Each line from the one bearing "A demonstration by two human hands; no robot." through the last line of the entries below should be returned exactly, with pictures left out.

## Information
┄┄┄┄┄┄
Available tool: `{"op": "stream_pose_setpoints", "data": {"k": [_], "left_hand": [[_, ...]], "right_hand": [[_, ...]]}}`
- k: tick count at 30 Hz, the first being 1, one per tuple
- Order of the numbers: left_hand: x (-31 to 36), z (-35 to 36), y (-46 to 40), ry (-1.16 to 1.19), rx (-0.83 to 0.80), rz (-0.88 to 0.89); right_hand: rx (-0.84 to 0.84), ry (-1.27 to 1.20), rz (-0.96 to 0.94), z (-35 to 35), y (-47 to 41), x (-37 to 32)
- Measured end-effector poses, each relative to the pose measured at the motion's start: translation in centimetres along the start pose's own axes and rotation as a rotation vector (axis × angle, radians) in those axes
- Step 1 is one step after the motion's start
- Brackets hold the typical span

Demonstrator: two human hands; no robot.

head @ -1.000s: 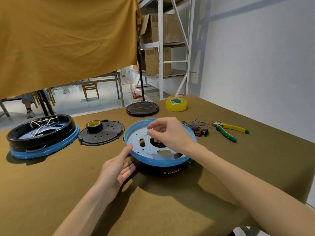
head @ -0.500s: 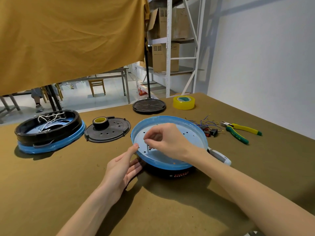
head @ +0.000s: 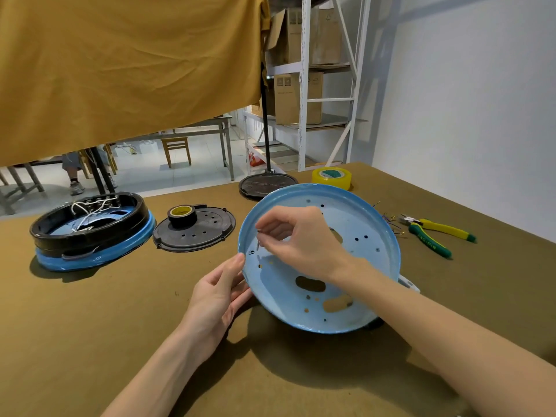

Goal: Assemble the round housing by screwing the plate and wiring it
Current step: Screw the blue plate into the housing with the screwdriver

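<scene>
Head view, what's the right hand [head: 301,239] doing?
— Pinching a small screw [head: 258,242] over the tilted blue plate [head: 355,266], which sits mid-table.
— And the left hand [head: 221,291]?
— Fingers gripping the plate's left rim.
— Anything else?
— A second round housing [head: 90,230] near the table's left edge, a black cover [head: 195,233] with a tape roll [head: 182,215] beside it, pliers [head: 436,234] toward the right edge.
</scene>
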State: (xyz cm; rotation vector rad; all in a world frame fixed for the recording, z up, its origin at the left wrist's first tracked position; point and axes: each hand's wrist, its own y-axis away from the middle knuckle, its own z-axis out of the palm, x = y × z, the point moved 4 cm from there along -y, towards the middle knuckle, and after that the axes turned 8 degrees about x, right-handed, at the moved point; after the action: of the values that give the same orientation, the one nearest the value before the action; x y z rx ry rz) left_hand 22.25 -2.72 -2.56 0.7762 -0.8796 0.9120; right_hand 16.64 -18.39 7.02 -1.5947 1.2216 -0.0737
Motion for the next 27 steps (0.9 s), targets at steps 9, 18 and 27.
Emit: {"op": "stream_pose_setpoints", "data": {"k": [9,18,27], "left_hand": [[-0.1,0.2,-0.1,0.004,0.015,0.065],[0.5,0.5,0.7,0.029,-0.065,0.088],[-0.1,1.2,1.4,0.029,-0.065,0.016]], "right_hand": [[0.062,0.085,-0.164,0.0,1.1,-0.8],[0.029,0.065,-0.08,-0.2,0.1,-1.3],[-0.085,-0.009,0.159,1.1,-1.3,0.8]]}}
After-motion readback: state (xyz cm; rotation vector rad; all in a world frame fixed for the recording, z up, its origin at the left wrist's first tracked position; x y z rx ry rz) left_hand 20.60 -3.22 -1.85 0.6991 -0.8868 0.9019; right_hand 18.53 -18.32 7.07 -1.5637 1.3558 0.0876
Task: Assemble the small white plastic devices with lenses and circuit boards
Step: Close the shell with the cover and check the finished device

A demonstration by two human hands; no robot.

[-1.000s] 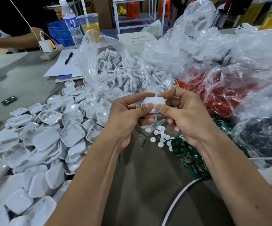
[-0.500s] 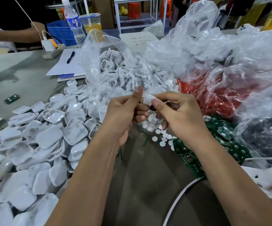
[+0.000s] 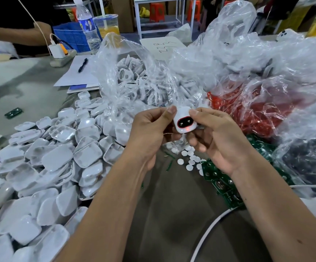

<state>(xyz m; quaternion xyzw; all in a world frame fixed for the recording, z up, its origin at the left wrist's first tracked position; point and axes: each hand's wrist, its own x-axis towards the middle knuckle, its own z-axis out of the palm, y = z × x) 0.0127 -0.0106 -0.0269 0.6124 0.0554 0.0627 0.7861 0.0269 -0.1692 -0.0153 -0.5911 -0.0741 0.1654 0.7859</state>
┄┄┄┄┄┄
## Exercise response
A demonstration by two human hands; no robot.

[-1.000s] 
[-0.500s] 
[+0.000s] 

<state>(xyz m; quaternion xyzw; all in a world frame fixed for the recording, z up, its origin at the left wrist's first tracked position; point and axes: each hand's wrist, its own x-axis towards the middle knuckle, its own z-axis out of the palm, y = z × x) 0.0127 -0.0106 -0.0269 0.6124 0.0554 0.0627 0.7861 0.0269 -0.1692 -0.0153 -0.5911 -0.0741 0.1654 0.7859</state>

The exercise is now done.